Write out the following listing's lines from the one with "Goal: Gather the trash" to the one with "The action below", exactly, with both included and no others.
++++++++++
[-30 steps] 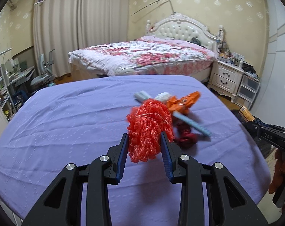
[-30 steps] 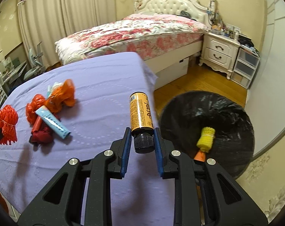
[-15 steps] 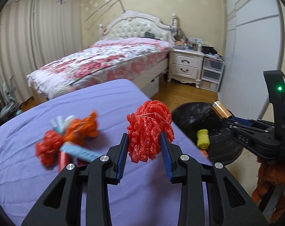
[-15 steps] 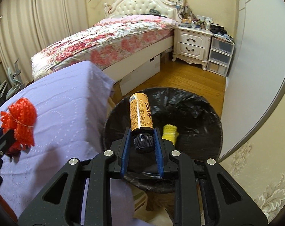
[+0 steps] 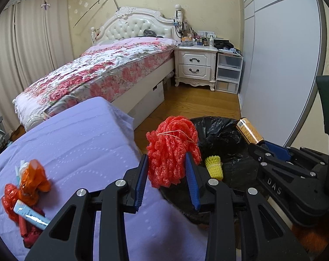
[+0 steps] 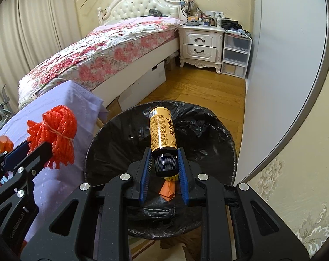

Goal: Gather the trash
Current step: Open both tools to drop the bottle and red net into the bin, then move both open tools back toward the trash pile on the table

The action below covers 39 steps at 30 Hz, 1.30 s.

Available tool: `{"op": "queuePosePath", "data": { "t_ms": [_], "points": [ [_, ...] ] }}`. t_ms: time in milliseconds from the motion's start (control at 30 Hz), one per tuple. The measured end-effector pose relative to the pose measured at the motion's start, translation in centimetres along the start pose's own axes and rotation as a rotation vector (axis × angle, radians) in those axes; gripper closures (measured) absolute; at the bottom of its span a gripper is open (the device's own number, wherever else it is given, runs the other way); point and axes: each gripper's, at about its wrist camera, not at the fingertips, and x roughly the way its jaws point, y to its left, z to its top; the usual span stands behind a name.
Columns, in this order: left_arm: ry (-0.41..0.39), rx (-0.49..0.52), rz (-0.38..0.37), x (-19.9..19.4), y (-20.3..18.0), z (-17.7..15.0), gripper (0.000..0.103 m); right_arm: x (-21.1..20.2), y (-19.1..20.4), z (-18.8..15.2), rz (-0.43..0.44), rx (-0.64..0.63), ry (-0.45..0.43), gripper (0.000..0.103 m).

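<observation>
My left gripper [image 5: 166,182] is shut on a red foam net bundle [image 5: 172,150] and holds it at the table's edge, beside the black-lined trash bin [image 5: 221,134]. My right gripper [image 6: 164,171] is shut on the black cap of an orange bottle [image 6: 162,132] and holds it over the bin [image 6: 199,117]. A yellow foam net [image 5: 214,166] and an orange scrap [image 6: 167,190] lie inside the bin. The red bundle also shows in the right wrist view [image 6: 53,134]. More trash lies on the purple table [image 5: 81,134]: an orange bag [image 5: 34,180], a blue tube [image 5: 30,214], red pieces [image 5: 10,202].
A bed with a floral cover [image 5: 103,67] stands behind the table. A white nightstand [image 5: 195,65] and clear drawers [image 5: 228,71] stand against the far wall. A grey wardrobe door [image 5: 279,65] runs along the right, with wooden floor [image 5: 197,104] between.
Both grippers have swung right toward the bin. The bottle now hangs farther over the bin's opening, and the red bundle has reached the table's edge next to the bin.
</observation>
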Motion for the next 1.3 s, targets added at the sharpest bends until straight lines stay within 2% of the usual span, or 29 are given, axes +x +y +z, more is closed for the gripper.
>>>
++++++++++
→ **Completed task**:
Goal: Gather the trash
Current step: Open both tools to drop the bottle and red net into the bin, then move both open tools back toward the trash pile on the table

The action below covers 39 steps at 30 Hz, 1.30 s.

That concludes the answer to the exercise.